'''

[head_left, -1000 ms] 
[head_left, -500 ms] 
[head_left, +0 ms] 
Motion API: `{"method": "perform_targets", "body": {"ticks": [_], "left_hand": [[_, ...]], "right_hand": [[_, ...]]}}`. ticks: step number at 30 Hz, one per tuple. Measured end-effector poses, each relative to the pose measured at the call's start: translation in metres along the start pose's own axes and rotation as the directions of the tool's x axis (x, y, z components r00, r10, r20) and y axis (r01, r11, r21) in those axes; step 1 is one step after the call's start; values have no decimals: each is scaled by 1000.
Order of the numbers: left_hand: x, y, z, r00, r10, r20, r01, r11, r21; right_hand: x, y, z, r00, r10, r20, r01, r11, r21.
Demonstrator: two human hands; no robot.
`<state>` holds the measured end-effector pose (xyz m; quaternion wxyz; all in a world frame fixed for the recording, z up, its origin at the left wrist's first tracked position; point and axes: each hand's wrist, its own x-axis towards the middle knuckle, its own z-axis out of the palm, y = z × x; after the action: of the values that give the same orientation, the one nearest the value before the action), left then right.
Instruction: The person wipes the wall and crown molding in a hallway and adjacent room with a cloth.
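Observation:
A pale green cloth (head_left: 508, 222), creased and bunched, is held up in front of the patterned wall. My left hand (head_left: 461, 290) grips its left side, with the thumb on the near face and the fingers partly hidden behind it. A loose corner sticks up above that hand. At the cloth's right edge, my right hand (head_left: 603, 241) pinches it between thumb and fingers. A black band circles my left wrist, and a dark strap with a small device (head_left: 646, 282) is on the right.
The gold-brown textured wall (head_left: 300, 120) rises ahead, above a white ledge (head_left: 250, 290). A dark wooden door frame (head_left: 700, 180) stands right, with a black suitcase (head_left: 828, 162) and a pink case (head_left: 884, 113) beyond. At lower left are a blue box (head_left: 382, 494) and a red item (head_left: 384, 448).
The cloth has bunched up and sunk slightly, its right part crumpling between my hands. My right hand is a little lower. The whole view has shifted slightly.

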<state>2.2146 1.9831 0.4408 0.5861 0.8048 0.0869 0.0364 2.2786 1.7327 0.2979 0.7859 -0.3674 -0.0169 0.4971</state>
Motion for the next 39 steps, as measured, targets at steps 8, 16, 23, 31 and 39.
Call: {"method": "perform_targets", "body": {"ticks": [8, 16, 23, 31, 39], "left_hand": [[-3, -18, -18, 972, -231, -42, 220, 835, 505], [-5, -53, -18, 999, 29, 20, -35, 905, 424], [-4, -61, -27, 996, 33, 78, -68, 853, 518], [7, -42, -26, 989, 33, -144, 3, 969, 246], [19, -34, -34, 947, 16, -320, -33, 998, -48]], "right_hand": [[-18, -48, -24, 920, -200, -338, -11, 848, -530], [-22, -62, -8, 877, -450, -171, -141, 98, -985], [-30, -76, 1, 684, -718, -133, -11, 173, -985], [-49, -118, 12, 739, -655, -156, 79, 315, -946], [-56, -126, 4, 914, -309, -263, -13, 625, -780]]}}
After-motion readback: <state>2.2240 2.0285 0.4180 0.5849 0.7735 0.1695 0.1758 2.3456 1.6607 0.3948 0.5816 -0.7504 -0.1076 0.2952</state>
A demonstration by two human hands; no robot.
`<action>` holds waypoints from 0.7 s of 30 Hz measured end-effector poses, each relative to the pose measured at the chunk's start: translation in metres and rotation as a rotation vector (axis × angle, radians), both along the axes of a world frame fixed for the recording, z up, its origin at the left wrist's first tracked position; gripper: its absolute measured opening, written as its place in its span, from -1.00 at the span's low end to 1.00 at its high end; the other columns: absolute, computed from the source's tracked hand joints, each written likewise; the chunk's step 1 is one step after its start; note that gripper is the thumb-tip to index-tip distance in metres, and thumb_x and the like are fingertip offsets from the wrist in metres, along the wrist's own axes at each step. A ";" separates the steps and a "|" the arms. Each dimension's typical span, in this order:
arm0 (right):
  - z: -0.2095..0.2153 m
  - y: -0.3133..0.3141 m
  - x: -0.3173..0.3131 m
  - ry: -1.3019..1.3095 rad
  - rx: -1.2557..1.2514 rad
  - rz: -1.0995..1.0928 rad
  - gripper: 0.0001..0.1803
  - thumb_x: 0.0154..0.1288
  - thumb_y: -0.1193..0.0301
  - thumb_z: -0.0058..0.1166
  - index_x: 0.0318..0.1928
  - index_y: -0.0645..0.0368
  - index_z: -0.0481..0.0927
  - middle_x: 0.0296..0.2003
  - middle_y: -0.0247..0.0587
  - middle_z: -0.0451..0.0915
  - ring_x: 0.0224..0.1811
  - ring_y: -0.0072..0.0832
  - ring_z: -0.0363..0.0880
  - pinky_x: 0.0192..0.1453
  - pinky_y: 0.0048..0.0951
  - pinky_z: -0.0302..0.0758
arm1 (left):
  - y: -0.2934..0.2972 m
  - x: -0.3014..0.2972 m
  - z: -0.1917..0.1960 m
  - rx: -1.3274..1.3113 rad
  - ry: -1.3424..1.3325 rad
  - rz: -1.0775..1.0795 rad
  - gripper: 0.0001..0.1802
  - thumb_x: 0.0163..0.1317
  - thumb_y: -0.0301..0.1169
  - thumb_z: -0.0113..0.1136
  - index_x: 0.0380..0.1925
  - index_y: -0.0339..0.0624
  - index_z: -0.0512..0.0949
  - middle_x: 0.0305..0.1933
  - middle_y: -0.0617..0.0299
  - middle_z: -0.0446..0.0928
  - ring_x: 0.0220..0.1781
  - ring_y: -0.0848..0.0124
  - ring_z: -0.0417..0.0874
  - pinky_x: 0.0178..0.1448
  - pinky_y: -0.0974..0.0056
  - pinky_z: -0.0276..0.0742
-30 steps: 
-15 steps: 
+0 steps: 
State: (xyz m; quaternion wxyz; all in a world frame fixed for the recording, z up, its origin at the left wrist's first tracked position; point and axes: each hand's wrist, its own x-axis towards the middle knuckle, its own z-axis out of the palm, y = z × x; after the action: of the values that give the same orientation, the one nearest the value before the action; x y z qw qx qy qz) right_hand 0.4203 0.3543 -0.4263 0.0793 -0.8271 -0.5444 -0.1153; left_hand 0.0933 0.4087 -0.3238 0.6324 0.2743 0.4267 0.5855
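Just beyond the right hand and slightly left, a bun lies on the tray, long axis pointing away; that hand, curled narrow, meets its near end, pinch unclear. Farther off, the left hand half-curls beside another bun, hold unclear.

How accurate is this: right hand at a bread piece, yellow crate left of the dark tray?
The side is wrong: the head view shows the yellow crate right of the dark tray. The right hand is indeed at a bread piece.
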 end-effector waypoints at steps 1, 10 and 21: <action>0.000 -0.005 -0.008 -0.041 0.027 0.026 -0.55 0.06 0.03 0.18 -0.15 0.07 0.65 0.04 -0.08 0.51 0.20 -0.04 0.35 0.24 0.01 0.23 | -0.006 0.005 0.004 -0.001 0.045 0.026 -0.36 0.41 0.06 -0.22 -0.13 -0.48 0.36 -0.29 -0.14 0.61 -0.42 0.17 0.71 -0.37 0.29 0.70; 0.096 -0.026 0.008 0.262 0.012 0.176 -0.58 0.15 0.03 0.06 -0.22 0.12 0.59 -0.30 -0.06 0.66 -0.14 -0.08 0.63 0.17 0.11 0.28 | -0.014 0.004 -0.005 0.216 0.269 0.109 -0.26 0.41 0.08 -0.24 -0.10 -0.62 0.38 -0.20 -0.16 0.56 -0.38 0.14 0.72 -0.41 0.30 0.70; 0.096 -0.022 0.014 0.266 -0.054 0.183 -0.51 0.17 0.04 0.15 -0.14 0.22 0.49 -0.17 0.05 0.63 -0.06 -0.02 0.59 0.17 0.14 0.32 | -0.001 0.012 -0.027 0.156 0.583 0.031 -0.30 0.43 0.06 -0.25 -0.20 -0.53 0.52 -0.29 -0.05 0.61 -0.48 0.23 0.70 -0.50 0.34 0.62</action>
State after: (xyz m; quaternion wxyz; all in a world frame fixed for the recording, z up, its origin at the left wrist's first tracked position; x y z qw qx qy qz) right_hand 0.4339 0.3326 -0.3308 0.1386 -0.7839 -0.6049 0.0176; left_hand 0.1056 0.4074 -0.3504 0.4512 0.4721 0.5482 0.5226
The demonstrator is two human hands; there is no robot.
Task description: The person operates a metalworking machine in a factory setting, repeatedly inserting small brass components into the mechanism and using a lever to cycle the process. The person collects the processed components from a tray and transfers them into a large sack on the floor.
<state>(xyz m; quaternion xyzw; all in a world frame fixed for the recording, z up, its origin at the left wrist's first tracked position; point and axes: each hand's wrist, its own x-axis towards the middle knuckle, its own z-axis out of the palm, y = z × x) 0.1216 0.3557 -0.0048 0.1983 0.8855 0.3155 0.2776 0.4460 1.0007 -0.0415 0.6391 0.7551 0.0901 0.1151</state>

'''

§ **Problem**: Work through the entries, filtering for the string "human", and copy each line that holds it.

§ **Answer for this exercise**:
Demonstrator: two human hands; no robot.
A demonstration by two human hands; no robot.
The demonstrator is two human hands; there is no robot.

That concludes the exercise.